Хиппи… не раз обыгранная тема, да и не за тем он сюда явился. Ален со своими наркотиками, сам он мишень для насмешек собственных сыновей. У каждого свои заботы.
Он вернулся в отель. Поднялся в номер, разложил бумаги и велел соединить себя с дворцом.
Он работал уже часа два, когда зазвонил телефон; писал он так усердно, что сумел даже вставить в статью две-три идейки и остался доволен стилем.
— Вас вызывают, не кладите трубку.
И сразу послышался робкий голос:
— Алло!.. Я тут внизу… Можно к вам подняться?
— Кто говорит?
Вопрос был задан лишь затем, чтобы подавить нелепое волнение, Марк отлично знал, что говорят не из дворца, хотя звонить должны были именно оттуда, и не из французского посольства.
— Я тот самый, что съел вчера все сандвичи… Помните?
Еще бы он не помнил! Слишком хорошо помнил!
— Ладно, сейчас спущусь.
— А может, мне подняться?
Марк поколебался с секунду, недоставало еще, чтобы у того создалось впечатление, будто он испугался. Но не набросится же на него этот мальчишка, этого-то он не допустит. Значит, право выбора за ним. И если он предпочтет бар…

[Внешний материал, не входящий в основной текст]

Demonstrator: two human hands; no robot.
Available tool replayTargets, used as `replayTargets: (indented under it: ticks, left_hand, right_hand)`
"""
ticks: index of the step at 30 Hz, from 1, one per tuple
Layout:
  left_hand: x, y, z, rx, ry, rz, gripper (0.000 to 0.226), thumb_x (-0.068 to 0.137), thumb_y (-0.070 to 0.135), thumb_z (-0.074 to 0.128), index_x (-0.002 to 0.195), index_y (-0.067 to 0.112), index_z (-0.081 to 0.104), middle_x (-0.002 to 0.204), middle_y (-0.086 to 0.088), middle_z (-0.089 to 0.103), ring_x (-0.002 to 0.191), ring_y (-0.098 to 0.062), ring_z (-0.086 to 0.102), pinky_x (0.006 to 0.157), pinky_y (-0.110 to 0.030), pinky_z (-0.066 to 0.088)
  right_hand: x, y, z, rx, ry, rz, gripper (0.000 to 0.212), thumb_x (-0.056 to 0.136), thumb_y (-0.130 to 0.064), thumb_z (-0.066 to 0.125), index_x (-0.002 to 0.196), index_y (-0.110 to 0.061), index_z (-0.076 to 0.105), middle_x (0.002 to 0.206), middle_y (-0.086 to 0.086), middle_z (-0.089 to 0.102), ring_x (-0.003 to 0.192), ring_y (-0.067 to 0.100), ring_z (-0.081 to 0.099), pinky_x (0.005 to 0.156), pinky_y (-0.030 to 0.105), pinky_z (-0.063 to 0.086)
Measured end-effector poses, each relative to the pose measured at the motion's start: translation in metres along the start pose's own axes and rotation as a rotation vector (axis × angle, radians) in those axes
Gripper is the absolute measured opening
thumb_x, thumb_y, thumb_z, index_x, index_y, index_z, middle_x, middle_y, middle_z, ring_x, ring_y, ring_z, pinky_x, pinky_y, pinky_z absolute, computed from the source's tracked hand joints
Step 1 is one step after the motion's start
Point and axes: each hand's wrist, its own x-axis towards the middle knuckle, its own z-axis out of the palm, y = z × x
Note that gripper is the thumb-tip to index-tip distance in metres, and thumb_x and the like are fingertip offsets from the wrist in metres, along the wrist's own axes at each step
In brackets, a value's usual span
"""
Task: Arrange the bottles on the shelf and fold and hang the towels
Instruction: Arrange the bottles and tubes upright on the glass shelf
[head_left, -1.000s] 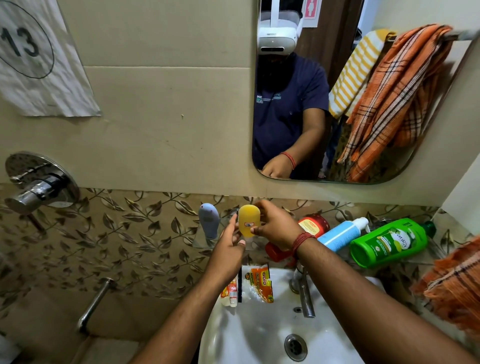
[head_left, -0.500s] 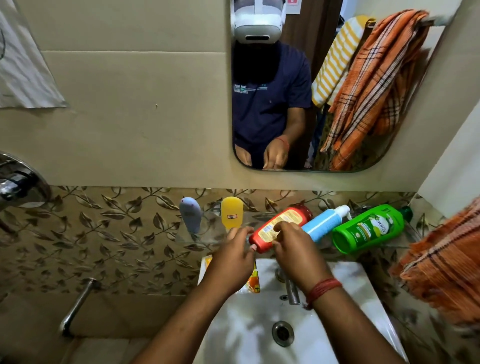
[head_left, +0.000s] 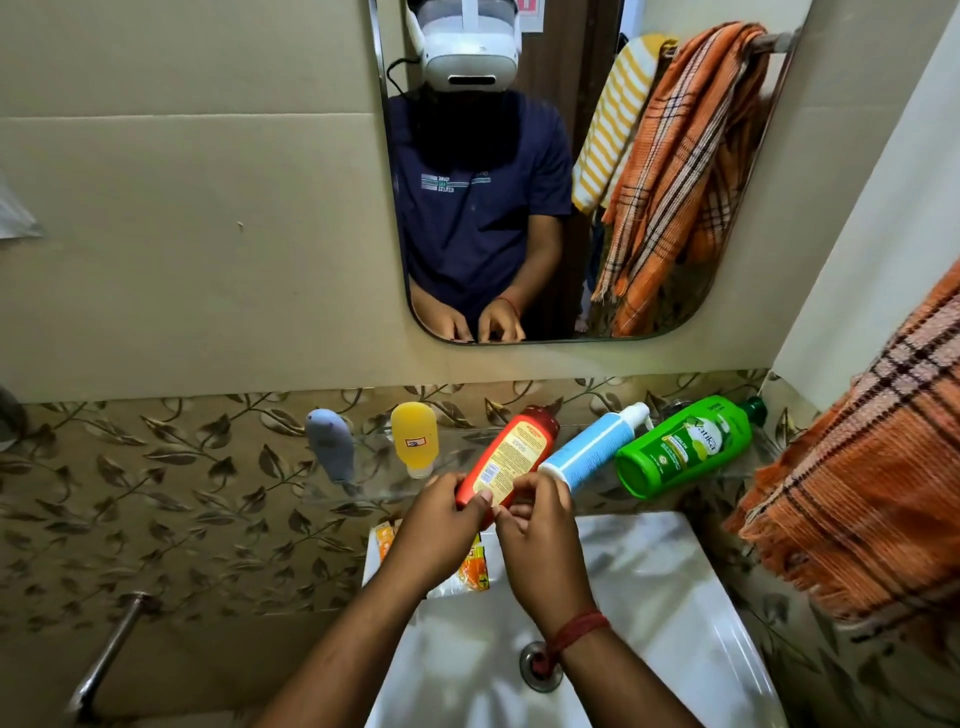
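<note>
A red bottle (head_left: 511, 452) lies tilted on the glass shelf (head_left: 374, 483), its base toward me. My left hand (head_left: 441, 525) and my right hand (head_left: 540, 525) both grip that base end. To its left a yellow bottle (head_left: 414, 436) and a grey-blue bottle (head_left: 330, 444) stand upright on the shelf. On its right lie a blue bottle (head_left: 592, 449) with a white cap and a green bottle (head_left: 685, 444), both on their sides. An orange checked towel (head_left: 862, 493) hangs at the right edge.
A white sink (head_left: 649, 597) with a drain sits below the shelf, with orange sachets (head_left: 475, 569) on its left rim. The mirror (head_left: 587, 171) above reflects me and towels on a rail. A metal pipe (head_left: 104, 654) runs at lower left.
The yellow bottle was set upright on the shelf and released. Both hands then moved right and took hold of the red bottle's base, which now lies further toward me.
</note>
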Motion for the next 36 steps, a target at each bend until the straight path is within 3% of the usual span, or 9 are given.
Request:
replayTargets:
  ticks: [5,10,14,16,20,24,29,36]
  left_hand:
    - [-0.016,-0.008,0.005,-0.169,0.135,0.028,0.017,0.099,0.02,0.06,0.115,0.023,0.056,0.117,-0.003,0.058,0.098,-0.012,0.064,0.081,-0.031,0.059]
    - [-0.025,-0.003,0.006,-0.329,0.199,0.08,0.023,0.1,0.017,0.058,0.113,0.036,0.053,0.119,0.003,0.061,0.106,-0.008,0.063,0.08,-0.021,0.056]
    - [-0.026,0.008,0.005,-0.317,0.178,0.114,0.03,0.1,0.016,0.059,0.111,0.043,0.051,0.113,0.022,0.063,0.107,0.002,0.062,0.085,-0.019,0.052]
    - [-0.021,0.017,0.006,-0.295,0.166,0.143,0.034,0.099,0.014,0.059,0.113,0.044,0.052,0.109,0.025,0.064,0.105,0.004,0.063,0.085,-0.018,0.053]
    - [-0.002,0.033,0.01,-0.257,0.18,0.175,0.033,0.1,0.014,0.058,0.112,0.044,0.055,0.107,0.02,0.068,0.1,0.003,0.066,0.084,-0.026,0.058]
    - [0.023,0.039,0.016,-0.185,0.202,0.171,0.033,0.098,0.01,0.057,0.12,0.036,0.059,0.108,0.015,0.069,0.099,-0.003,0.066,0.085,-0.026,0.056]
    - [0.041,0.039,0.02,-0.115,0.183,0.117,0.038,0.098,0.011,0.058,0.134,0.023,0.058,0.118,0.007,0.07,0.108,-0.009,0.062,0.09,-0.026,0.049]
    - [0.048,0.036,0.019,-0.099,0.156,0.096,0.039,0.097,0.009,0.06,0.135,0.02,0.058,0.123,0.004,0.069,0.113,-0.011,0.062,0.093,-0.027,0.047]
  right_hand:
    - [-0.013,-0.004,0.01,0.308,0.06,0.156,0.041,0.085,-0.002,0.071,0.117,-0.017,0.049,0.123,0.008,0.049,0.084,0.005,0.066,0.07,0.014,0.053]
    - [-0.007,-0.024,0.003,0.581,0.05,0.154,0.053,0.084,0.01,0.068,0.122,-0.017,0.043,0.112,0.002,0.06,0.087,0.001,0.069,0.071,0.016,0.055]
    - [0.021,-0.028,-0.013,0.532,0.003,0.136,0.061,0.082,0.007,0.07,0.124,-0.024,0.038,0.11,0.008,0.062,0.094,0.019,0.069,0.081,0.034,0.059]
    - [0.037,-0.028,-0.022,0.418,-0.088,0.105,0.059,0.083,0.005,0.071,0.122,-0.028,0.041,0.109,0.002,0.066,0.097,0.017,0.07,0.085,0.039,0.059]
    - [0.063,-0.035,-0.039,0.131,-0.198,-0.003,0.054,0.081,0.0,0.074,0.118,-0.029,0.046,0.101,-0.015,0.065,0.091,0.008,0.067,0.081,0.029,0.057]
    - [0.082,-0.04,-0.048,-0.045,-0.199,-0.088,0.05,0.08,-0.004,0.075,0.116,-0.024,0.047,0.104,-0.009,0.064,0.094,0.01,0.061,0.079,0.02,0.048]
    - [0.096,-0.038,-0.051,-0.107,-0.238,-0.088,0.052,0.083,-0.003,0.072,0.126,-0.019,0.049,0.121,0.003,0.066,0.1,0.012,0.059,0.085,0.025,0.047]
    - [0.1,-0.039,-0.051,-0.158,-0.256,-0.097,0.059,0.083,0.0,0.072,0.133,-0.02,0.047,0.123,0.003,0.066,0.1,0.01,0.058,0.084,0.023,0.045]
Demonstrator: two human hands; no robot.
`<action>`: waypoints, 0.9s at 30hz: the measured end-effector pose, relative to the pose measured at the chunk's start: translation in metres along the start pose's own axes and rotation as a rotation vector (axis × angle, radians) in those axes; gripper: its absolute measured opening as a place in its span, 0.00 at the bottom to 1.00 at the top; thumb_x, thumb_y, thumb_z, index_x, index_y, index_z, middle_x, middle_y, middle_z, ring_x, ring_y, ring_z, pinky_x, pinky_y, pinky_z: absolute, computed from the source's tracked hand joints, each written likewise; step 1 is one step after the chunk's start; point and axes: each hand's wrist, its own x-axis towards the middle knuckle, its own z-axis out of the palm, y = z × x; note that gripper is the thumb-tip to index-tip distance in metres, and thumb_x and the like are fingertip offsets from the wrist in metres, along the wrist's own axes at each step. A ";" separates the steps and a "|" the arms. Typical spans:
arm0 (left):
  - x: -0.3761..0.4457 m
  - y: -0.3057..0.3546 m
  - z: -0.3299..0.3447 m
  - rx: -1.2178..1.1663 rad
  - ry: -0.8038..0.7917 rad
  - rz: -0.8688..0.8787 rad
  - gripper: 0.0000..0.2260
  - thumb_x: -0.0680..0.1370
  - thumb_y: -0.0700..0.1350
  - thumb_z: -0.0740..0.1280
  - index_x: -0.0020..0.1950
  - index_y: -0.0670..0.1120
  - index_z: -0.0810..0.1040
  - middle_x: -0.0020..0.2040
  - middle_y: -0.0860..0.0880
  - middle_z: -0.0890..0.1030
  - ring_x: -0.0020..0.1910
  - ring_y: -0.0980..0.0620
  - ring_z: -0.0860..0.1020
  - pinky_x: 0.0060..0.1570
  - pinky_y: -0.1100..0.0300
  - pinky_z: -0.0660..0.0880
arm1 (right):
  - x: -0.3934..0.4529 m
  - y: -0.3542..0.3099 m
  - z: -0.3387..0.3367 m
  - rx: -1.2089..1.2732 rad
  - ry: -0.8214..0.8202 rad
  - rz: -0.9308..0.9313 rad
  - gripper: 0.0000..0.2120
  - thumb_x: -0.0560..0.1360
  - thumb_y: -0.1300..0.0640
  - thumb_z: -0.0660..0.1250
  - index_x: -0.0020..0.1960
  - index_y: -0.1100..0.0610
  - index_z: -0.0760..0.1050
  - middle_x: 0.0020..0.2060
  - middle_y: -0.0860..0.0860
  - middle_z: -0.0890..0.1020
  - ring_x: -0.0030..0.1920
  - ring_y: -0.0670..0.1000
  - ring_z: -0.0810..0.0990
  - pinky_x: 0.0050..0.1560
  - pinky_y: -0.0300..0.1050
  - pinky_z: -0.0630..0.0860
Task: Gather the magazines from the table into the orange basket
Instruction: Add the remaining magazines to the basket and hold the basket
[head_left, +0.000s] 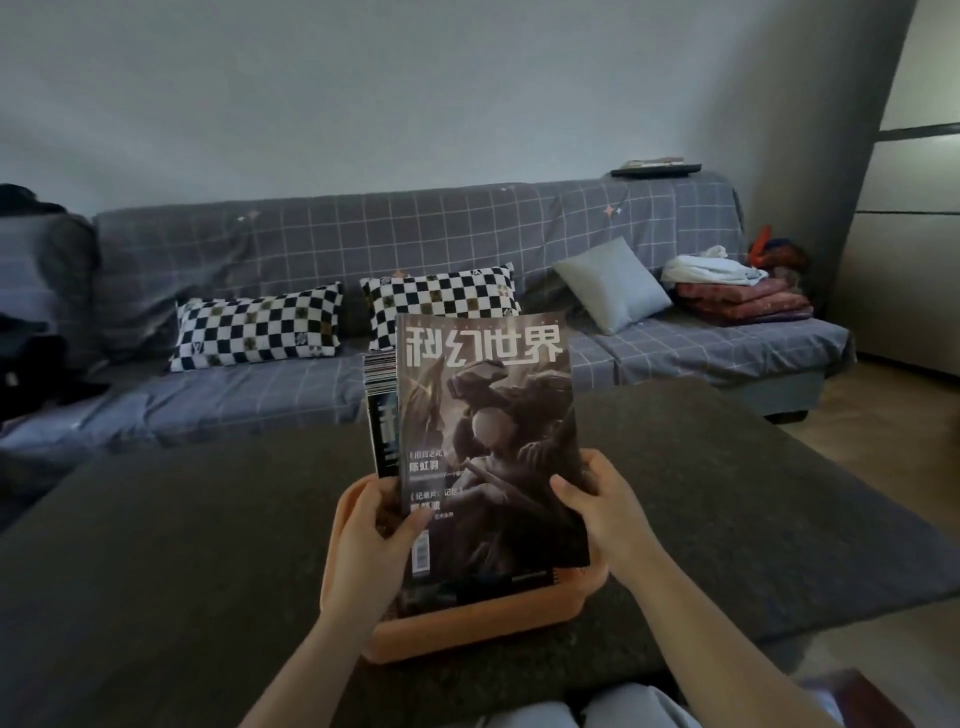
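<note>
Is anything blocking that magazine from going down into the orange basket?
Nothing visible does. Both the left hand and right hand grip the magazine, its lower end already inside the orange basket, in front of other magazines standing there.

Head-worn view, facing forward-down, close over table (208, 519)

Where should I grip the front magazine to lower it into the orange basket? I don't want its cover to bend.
Grip the front magazine low on both side edges, coming from the sides, as the left hand and right hand do. It stands upright in the orange basket, so low grips should keep it straight.
</note>
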 end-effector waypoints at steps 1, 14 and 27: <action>0.001 -0.004 -0.001 0.023 0.008 -0.005 0.14 0.74 0.46 0.72 0.46 0.66 0.72 0.48 0.55 0.81 0.48 0.57 0.80 0.45 0.54 0.80 | 0.002 0.003 0.004 -0.067 0.002 -0.012 0.10 0.75 0.57 0.67 0.52 0.45 0.72 0.49 0.43 0.81 0.52 0.46 0.80 0.47 0.41 0.76; 0.015 -0.034 -0.007 0.251 0.186 -0.025 0.11 0.71 0.43 0.75 0.46 0.54 0.76 0.40 0.57 0.80 0.39 0.62 0.77 0.36 0.69 0.69 | 0.019 0.035 0.030 -0.665 0.107 -0.128 0.35 0.70 0.57 0.73 0.73 0.47 0.61 0.63 0.47 0.76 0.64 0.49 0.73 0.62 0.45 0.70; 0.027 -0.046 -0.014 0.244 0.199 -0.041 0.12 0.69 0.45 0.77 0.43 0.53 0.74 0.40 0.54 0.80 0.42 0.57 0.79 0.39 0.64 0.74 | 0.025 0.030 0.026 -0.618 0.116 -0.155 0.30 0.68 0.55 0.75 0.66 0.48 0.66 0.57 0.51 0.77 0.55 0.51 0.78 0.55 0.50 0.77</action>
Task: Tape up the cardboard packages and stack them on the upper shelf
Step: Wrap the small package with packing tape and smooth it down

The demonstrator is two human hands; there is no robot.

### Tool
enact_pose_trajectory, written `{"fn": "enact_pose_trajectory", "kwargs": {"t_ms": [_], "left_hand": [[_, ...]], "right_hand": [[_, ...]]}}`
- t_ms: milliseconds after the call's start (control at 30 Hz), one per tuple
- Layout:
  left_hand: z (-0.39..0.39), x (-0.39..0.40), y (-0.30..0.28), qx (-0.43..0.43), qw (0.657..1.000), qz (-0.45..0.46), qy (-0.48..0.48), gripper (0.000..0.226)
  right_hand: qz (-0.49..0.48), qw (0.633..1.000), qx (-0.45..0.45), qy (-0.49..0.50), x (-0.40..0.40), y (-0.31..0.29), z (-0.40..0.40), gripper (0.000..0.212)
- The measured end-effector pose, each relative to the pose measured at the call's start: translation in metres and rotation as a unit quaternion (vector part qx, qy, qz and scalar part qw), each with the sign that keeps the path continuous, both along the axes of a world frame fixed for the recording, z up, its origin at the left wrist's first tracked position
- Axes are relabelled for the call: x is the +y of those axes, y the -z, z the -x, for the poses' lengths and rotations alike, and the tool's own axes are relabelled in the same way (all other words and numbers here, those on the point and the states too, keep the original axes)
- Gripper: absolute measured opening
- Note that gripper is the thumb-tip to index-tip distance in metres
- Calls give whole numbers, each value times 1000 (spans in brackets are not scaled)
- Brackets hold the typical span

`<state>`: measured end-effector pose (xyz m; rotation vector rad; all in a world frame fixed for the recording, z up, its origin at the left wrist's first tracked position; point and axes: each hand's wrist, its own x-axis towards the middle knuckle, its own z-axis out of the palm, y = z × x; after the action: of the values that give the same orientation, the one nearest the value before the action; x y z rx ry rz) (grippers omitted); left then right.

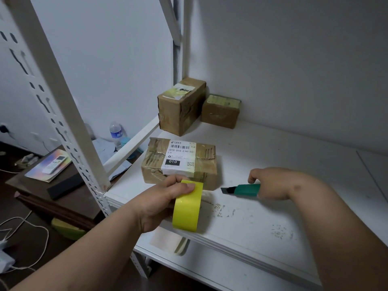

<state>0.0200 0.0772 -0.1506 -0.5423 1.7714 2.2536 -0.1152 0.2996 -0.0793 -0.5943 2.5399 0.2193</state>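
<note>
Head view: left hand (159, 204) gripped yellow tape roll (187, 206) by labelled brown cardboard package (180, 162) on white shelf (273, 206); right hand (273, 183) fingers wrapped green utility knife (241, 189). Best: keep strip taut, cut away from fingers.

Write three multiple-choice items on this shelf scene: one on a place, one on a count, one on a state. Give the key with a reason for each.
1. Where does the labelled package lie?
A. on the floor
B. on the shelf board, beyond the tape roll
C. on top of another package

2. How many cardboard packages are on the shelf board?
A. two
B. three
C. five

3. What is the state of the utility knife?
A. blade out, held in the right hand
B. lying on the board
C. held in the left hand

Key: 1 B, it rests on the board past the yellow tape roll. 2 B, one near, two at the back. 3 A, the right hand grips it with the dark blade showing; the left hand holds the tape.
</note>
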Motion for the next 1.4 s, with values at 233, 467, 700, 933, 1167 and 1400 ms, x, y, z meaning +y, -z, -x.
{"fn": "enact_pose_trajectory", "kwargs": {"t_ms": [233, 467, 700, 933, 1167, 1400], "left_hand": [[6, -5, 0, 2, 999, 5, 35, 77], [5, -4, -2, 14, 1000, 8, 26, 56], [4, -5, -6, 11, 999, 12, 50, 53], [11, -11, -8, -21, 999, -29, 33, 32], [24, 2, -9, -36, 995, -42, -88, 14], [28, -3, 0, 19, 996, -17, -85, 12]], "right_hand": [[169, 977, 131, 15, -19, 34, -23, 27], [503, 808, -134, 277, -66, 55, -68, 34], [560, 731, -246, 303, -72, 58, -70, 60], [625, 656, -356, 228, -53, 76, -72, 84], [621, 690, -311, 202, -54, 77, -78, 79], [616, 709, -270, 211, -54, 72, -84, 73]]}}
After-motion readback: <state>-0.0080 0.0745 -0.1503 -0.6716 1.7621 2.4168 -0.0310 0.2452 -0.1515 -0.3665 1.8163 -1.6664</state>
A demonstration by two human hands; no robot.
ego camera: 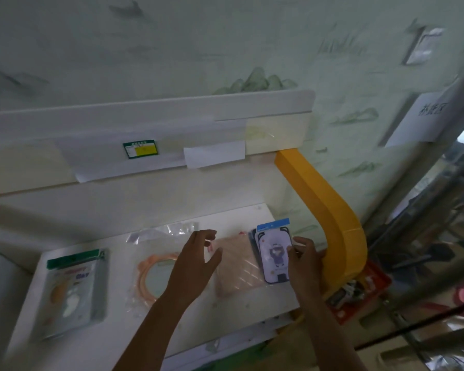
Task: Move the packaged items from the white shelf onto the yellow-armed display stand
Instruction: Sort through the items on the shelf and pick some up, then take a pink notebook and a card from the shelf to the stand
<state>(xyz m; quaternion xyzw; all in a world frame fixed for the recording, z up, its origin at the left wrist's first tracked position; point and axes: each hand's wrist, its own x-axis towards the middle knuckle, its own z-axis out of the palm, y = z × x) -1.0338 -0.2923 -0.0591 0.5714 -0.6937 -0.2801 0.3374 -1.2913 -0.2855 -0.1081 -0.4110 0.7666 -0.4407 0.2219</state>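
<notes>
1. Since the blue-topped, cartoon-printed flat card packet (275,257) looks light, thin and glossy, its side edges seem the best hold; the right hand (303,257) pinches its right edge above the white shelf (97,344), beside the yellow stand arm (332,210).
2. The left hand (196,259) hovers spread, holding nothing.
3. Motion blur obscures the other packets' contents.

Left hand (196,257) hovers spread, fingers pointing to one o'clock. Right hand (302,257) pinches, thumb toward eleven o'clock.
</notes>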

— Нет, я спущусь. Подождите меня в баре.
И повесил трубку.
Закончить начатую фразу, ополоснуть лицо. Так или иначе, он вовсе не намерен бросаться по первому зову посетителя.
Однако вскоре он уже любовался безукоризненным овалом лица юноши. А тот со вчерашнего дня вроде бы даже постарел. Еще бледнее, чем накануне, глаза ввалились, лицо осунулось, похудело. И все то же детское выражение, пленившее вчера Марка, но на сей раз даже ни тени улыбки на губах.
Мальчик сидел, но при появлении Марка поднялся с табурета. От вчерашнего вызывающего поведения ничего не осталось.
— Здравствуйте.
Повадки вежливые, чуть ли не униженные.
Марк удержался и не спросил: «Голодны?»
Про себя-то он подумал: «Жрать хочешь?»
А вслух проговорил:
— Каким добрым ветром тебя сюда занесло?
Сам не зная почему, он обратился к мальчику на «ты». Ведь он еще ребенок.
Юноша попытался улыбнуться, но лицо его исказилось гримасой.
— Добрым ветром… Это как сказать…
— Ну, значит, плохим? Если так лучше звучит.
Подошел бармен.
Марк повернулся к своему гостю:
— То же, что вчера?
Легкое движение головой, даже не согласие, опередило слова Марка.
Повернувшись к своему гостю, Марк произнес:
— Значит, мы говорили… Ладно, будем считать, что ничего не говорили. Начнем-ка лучше сначала… Как тебя звать?
— Пьер.
— Вот как, а я думал Ален.
— Если вы знаете, то зачем спрашиваете?
— Так все-таки — Ален или Пьер?
— Как хотите… Здесь меня называют Ален.
— Ну, а в Париже?
— В Париже тоже Ален.
— Тогда зачем же ты говоришь Пьер?
— По-моему, это мое право. Я делаю, что хочу. Насколько мне известно, я вам ничем не обязан… разве вот только сандвичи.
— Ладно, ладно, не заводись, просто мне хотелось понять.
— Понять, понять. Только одно и твердите. Будто самое главное понимать. Будто можно понимать. Я сам не знаю, почему сказал «Пьер». Сказал потому, что я свободен, потому что говорю, что хочу говорить.
И устало добавил: — Но какое все это имеет значение — имена, слова.
— Возможно, и не имеет, но любая ложь — это не пустяки, даже совсем не пустяки.
— Вы-то вот знаете разницу между ложью и правдой?
— Конечно, и очень точно знаю.
— Выходит, вам повезло! Я никогда не знал, да и в нашей семье тоже никто не знал.
Он зашел дальше, чем хотел, фраза сама сорвалась с его губ. Помолчав немного, он добавил:
— Не знаю, почему я так сказал, у меня семьи нет…
— А ты же говорил, что у вас отель?
— Ах, верно, я вам так сказал… И все равно семьи у меня нет. Ни здесь, ни там. С этим покончено. Отрезано, да, да… А я и забыл, что я вам об этом сказал.
Такой у него был печальный, такой усталый вид, что Марку захотелось его утешить, приласкать как ребенка, заставить его разговориться, пусть поделится своими горестями и печалями, а вдруг легче станет. Только вот этого и нельзя. Если бы мальчику вчера не пришли в голову грязные мысли — от которых Марк даже покраснел, возможно, впервые со дней своего отрочества, — он пригласил бы его к себе в номер, уговорил бы принять ванну… Но после того недоразумения, замаравшего их только что зародившиеся отношения, об этом и речи быть не может.